“Saddam wasn’t a Bond villain. He was a thug in a white suit. He didn’t want to blow up the world. Just to pick its pockets.”
Chris Rogers is a war veteran. He sits in his wheelchair waiting for someone to come. When that someone arrives, he’s going to kill him.
This opening to Hurt Hawks (US) is full of power. It shows off many of Miner’s outstanding qualities. The guy seems to have sixth and seventh senses. He is able to perceive the world through the physical being of his characters and the shadows they create. This ability offers a dimension to his work that is rare. The prose becomes poetic at times and he mingles a dream-like quality to concrete events. In this way, he gets deep under the skin and paints a world of many layers in a way that I really enjoy.

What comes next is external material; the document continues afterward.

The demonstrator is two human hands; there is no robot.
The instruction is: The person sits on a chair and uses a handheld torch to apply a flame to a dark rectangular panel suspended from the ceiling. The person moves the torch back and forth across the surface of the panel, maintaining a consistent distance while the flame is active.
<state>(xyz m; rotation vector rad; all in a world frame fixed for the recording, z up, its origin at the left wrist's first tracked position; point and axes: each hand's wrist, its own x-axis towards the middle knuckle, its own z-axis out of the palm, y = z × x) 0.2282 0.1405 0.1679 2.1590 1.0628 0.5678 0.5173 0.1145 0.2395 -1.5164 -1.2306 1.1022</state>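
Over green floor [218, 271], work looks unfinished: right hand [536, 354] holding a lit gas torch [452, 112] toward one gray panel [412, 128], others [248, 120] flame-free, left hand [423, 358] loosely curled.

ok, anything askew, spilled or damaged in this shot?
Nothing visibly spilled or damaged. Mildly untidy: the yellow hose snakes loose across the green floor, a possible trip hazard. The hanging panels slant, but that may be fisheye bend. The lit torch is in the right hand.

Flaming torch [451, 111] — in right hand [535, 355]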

What follows in this tale is a world of war, survival and revenge. People do what they have to do in response to loyalties and codes that aren’t always in their own best interest. In many of the situations created it would be so much easier to walk away. For Captain Patrick Donovan and his crew, this option isn’t even on the table. They are set on paying back Chris Rogers and his family for services rendered and they’ll stop at nothing until all debts are paid.
The main thread of the story, that of the war vets coming together to fight new battles on home soil, is gripping. Outcomes are never predictable. Surprises are thrown in from many unseen angles. I loved it. If there’s any issue with the book for me, it is that I was so hooked into this central plot that tearing me away from it to open doors to the back-story proved problematic. The past is an essential aspect of the work, yet I might have preferred a more direct telling. It’s a minor issue, though, and wouldn’t prevent me from heartily recommending this as a read.
Miner has produced some amazing fiction to date. I suspect that there is plenty still to come and I, for one, intend to be there to watch this talent unfold.